Dura condanna per l’assassinio di Berta Cáceres, ecologista, attivista per i diritti umani e rappresentante degli indigeni in Honduras, è stata espressa, in una nota, dalla Rete ecclesiale pan-amazzonica (Repam) e il Movimento cattolico mondiale per il clima (Mcmc). “Uniamo la nostra voce – si legge nel documento, ripreso dall’agenzia Sir – a quella di migliaia di persone e istituzioni che reclamano giustizia di fronte a questo fatto esecrabile e doloroso che ci priva in modo violento di una donna valorosa, madre, sposa e attivista dei diritti umani”.
Uccisa per il suo impegno sociale
La leader ambientalista è stata uccisa all’alba di giovedì 3 marzo a La Esperanza,
a circa 200 chilometri da Tegucigalpa, nella parte occidentale del Paese. La Cáceres
era leader della comunità indigena Lenca. Secondo fonti locali, gli assassini sono
entrati violentemente in casa per commettere il reato, anche se la polizia parla di
un tentativo di rapina. “Noi tutti sappiamo che è stato per la sua lotta”, hanno detto
i membri della famiglia.
Porre fine a violenze ed intimidazioni
Berta Cáceres, infatti, riceveva minacce di morte ormai da dieci anni. Da quando,
insieme al Consiglio dei popoli indigeni dell’ Honduras (Copinh) da lei fondato, aveva
coordinato la battaglia dei Lenca contro la maxi-diga di Agua Zarca sul fiume Gualcarque.
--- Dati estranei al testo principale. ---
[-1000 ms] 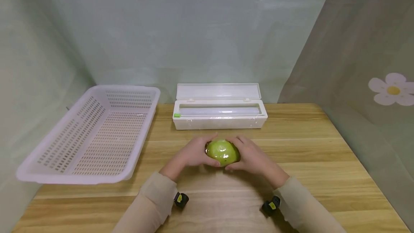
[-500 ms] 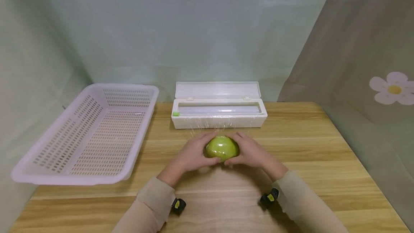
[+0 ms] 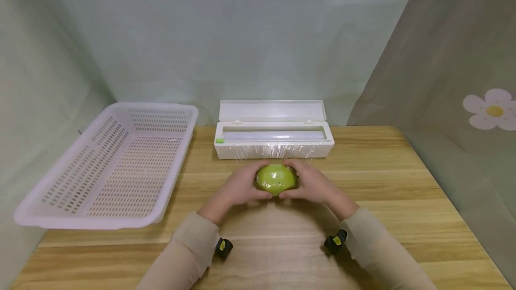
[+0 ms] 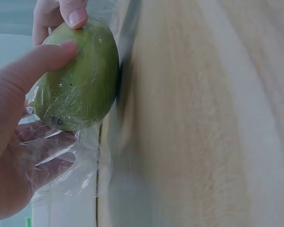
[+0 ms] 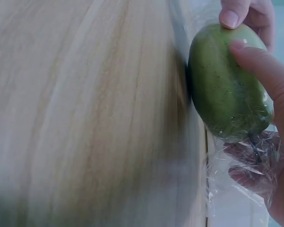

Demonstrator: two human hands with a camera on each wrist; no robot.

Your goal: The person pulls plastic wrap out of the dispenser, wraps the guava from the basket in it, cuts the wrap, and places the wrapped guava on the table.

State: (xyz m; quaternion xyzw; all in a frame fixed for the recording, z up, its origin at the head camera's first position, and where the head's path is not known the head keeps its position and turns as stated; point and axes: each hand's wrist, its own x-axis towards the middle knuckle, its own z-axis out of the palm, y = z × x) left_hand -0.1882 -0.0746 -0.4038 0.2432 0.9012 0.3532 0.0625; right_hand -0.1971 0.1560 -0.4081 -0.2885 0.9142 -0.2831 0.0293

Nell’ottobre 2014 aveva partecipato all’incontro dei movimenti popolari convocato
da Papa Francesco in Vaticano, dove aveva preso la parola. La nota congiunta di Repam
e Mcmc si conclude facendo una appello “agli organi di giustizia internazionali e
al Governo honduregno perché vengano sanzionati i colpevoli” e perché cessino episodi
di violenza e intimidazione contro gli attivisti sociali. (I.P.)